◆ WORK REQUIRED
One part of the entries below is wanted: the lines from the one containing "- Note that" through the one containing "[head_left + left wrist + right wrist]". Write those out exactly and nothing else.

◆ SUPPLIED MATERIAL
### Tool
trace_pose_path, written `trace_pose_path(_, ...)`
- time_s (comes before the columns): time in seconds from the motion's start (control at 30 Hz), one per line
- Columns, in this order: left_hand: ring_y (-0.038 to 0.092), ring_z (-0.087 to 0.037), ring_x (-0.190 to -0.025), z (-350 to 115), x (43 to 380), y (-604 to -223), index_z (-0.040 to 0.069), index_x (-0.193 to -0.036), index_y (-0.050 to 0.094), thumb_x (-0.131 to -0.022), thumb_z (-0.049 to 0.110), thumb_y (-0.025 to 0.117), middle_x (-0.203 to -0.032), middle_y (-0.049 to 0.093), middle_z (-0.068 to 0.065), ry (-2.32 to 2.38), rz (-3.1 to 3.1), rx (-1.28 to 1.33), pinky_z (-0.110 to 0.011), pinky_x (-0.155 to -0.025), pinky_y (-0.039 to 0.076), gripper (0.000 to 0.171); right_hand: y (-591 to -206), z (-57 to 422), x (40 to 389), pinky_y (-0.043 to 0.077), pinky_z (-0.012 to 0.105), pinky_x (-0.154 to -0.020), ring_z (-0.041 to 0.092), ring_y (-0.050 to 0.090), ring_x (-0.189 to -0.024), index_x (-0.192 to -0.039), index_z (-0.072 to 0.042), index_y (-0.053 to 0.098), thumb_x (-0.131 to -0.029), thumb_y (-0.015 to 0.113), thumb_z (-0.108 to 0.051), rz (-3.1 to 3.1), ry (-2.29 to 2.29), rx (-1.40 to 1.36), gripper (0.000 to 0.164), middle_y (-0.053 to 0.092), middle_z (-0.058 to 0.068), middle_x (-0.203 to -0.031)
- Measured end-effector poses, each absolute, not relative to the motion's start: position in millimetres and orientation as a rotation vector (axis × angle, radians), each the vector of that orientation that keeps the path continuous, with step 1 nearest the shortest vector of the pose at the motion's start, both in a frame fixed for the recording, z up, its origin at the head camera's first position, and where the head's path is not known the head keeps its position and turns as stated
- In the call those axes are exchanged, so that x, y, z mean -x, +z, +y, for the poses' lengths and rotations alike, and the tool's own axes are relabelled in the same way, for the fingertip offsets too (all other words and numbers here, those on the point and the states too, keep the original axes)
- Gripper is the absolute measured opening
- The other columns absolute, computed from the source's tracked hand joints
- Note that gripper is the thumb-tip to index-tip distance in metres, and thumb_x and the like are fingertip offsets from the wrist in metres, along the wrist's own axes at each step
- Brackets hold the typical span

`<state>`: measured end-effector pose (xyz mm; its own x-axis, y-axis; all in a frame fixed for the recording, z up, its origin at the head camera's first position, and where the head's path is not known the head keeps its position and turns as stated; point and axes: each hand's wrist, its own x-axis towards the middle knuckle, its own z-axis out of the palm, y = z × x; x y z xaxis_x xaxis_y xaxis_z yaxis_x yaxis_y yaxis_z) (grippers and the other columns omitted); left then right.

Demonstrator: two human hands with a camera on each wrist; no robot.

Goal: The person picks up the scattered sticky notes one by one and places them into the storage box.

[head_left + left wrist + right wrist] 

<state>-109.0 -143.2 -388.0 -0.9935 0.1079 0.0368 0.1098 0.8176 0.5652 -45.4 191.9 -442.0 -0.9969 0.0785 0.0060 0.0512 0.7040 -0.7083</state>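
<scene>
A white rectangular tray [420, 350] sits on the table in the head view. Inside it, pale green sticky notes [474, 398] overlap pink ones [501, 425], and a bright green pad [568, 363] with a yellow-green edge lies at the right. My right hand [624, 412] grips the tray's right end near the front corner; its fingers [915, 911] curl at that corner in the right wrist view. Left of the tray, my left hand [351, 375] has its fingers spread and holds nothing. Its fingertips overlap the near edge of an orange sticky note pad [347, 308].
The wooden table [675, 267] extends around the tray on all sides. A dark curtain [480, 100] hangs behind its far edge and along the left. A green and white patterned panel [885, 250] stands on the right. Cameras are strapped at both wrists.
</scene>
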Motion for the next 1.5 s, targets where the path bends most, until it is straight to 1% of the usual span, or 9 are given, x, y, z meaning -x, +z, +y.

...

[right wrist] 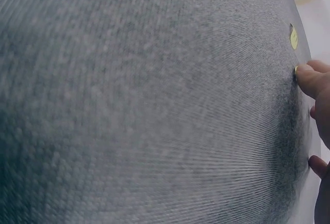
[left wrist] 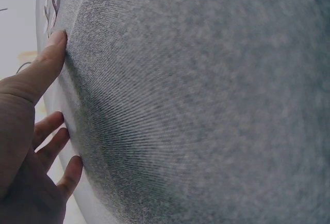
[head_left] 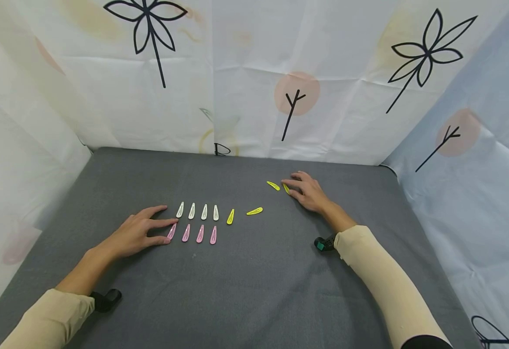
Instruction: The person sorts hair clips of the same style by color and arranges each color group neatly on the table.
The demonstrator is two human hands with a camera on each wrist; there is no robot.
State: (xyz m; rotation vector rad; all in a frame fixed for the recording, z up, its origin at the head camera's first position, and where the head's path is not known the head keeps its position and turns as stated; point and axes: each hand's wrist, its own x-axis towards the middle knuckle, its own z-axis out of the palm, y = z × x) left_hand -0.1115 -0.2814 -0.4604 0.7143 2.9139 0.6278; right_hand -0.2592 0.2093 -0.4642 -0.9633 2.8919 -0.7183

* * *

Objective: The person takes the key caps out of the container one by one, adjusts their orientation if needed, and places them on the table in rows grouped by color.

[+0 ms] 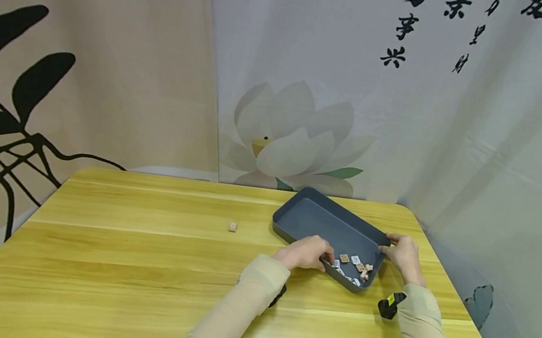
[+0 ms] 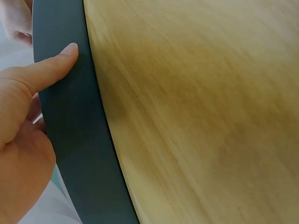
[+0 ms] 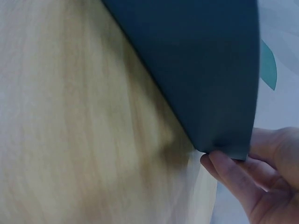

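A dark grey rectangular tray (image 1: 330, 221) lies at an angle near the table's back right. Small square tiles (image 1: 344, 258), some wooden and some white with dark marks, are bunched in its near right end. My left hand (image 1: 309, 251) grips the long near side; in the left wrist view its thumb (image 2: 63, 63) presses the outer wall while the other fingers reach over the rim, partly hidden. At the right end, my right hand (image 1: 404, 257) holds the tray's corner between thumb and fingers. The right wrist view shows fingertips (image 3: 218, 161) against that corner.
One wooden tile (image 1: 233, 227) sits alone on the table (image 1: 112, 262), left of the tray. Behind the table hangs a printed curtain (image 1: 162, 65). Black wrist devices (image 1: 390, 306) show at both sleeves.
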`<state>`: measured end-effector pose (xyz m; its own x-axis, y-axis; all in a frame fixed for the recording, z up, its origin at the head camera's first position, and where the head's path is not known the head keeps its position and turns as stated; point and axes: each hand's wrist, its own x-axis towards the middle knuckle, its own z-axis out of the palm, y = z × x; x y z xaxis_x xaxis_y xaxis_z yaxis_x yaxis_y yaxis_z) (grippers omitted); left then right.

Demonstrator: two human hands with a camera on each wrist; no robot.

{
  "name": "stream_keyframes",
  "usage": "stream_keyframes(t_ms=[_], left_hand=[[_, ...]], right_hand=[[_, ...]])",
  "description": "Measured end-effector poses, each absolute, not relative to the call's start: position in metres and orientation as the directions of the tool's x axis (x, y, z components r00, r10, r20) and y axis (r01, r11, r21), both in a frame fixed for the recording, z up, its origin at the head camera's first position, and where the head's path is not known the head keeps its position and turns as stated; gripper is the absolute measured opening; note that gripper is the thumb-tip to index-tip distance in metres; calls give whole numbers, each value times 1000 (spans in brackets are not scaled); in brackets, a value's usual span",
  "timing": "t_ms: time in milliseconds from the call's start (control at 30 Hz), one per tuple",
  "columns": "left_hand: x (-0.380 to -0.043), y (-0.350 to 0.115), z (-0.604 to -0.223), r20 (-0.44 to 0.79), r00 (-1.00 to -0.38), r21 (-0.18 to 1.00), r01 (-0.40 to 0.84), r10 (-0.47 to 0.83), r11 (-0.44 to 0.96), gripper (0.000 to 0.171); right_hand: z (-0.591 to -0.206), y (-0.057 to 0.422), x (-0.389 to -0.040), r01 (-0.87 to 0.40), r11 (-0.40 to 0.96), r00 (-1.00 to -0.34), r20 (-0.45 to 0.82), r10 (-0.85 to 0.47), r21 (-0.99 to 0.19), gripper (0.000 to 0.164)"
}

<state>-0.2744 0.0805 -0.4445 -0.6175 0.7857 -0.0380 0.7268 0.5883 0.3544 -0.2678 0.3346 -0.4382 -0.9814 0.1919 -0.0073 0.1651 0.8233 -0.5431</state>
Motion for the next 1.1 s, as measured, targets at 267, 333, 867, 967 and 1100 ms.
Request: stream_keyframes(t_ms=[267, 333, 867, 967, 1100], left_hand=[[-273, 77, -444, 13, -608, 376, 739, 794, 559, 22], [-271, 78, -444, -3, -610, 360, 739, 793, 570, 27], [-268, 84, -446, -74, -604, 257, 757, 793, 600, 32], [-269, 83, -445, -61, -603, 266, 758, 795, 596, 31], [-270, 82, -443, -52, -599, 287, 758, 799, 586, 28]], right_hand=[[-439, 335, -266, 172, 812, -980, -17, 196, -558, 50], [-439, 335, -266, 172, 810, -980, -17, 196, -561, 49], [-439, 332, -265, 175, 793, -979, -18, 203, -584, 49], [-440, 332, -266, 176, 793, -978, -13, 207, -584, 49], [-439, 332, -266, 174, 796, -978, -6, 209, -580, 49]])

◆ OUTPUT OF THE TASK
- Note that gripper is the thumb-tip to index-tip distance in metres, and thumb_x and the like are fingertip offsets from the wrist in metres, along the wrist's own axes at each step
- Brackets hold the typical span

`<state>`: measured end-effector pose (xyz mm; its own x-axis, y-axis; all in a frame fixed for the recording, z up, its origin at the head camera's first position, and where the head's path is not known the head keeps its position and turns as stated; point and axes: each hand's wrist, its own x-axis towards the middle knuckle, its own z-axis out of the palm, y = z × x; x y z xaxis_x xaxis_y xaxis_z yaxis_x yaxis_y yaxis_z) (grippers and the other columns omitted); left then right.

Demonstrator: two human hands with a camera on each wrist; no robot.

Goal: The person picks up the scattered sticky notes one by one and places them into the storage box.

[head_left + left wrist + right wrist] 

For this exercise, the answer is now complete.